Better to reduce memory and cycles by supplying @_ directly to the grep.
- $count = $tmp =~ s/@/@/g;
A quick test shows that $count = $tmp =~ tr/@/@/; is about 4 times faster at counting occurances of a single char.
- (@data) = grep(!/Error-Handler/, @data) if ( grep(/Error-Handler/, @data) && $data[1] );
This is .. er,.. strange. If the idea is that ...&& $data[1] ) will mean the greping will only happen if the array has more than one line, too late! You already grep'd the array in the first part of the conditional. In fact, you will only get to check if there is more than one line in the array if the grep has already discovered a line containing /Error-Handler/, which presumably means the was more than one line?
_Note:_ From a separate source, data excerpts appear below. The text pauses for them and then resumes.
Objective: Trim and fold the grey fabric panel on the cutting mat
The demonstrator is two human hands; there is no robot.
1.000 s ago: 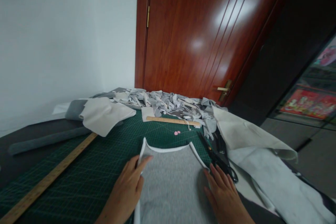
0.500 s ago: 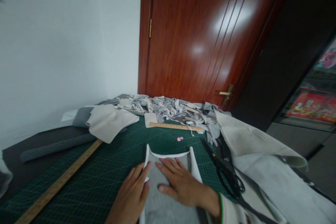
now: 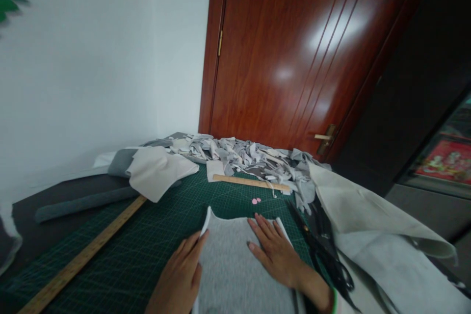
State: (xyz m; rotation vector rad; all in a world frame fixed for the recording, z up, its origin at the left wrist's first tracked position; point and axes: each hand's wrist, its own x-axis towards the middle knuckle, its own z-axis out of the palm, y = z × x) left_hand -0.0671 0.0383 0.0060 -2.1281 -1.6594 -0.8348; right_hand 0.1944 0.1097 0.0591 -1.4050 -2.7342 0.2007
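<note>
Down at the bottom centre of the frame, a grey knit fabric panel with white binding [image 3: 239, 270] lies flat on a green gridded cutting mat [image 3: 110, 255], and the left hand [image 3: 179, 274] is pressed open along its white-bound left edge, gripping nothing! The right hand [image 3: 275, 250] is spread wide on the panel's upper right, holding nothing either, with black-handled scissors [image 3: 324, 250] just beside it, while two small pink buttons [image 3: 256, 201] sit on the mat above the panel and a heap of grey-and-white fabric scraps [image 3: 250, 162] rises at the mat's far end.
</note>
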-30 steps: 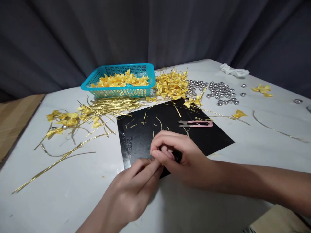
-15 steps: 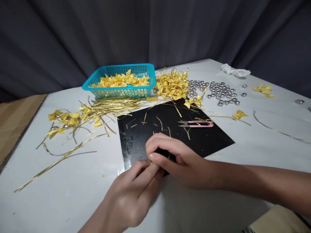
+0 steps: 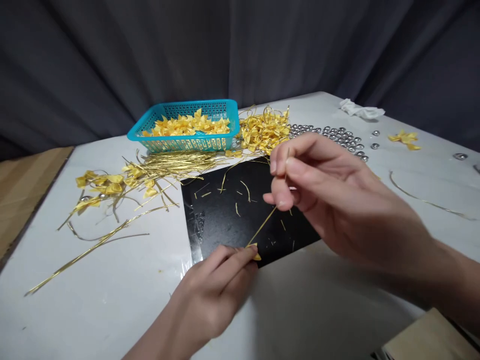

Further, if the reason for the conditional is to prevent wasted cycles by greping to remove these lines unless they exists, again too late. You already grep'd to check. Ultimately, if there are no /Error-Handler/ lines, executing the code to remove them will have no effect., but at least you will only have grep'd once not twice.
-
foreach $line (@data) {
@line = split(/:/, $line);
You take a line from an array called @data, and call it $line. split $line into an array called @line which then is referred to as $linen in the rest of the loop. Nothing wrong exactly, but mighty confusing.
Reminds me of the MP sketch about the Bruce's ;).
- warn "NO type: $line[0]\n" if ($type =~ /^(\s+|)$/);
Why /^(\s+|)$/) instead of /^\s*$/? I vaguely remember something about (:\s+|) as an optimisation, but the fact that you were forcing the spaces or nothing to be captured and then discarded must surely be costing you more than you were saving?
That said, the value you are checking, $type, comes from the previous line $type = $states{$2}; .
Now if $2 is not a key of %states, then that will return undef so that line would me much better written as
warn "NO type: $line[0]\n" if not defined $type;
or even
warn "..." unless $type;<code>
<p>which are both more efficient and clearer.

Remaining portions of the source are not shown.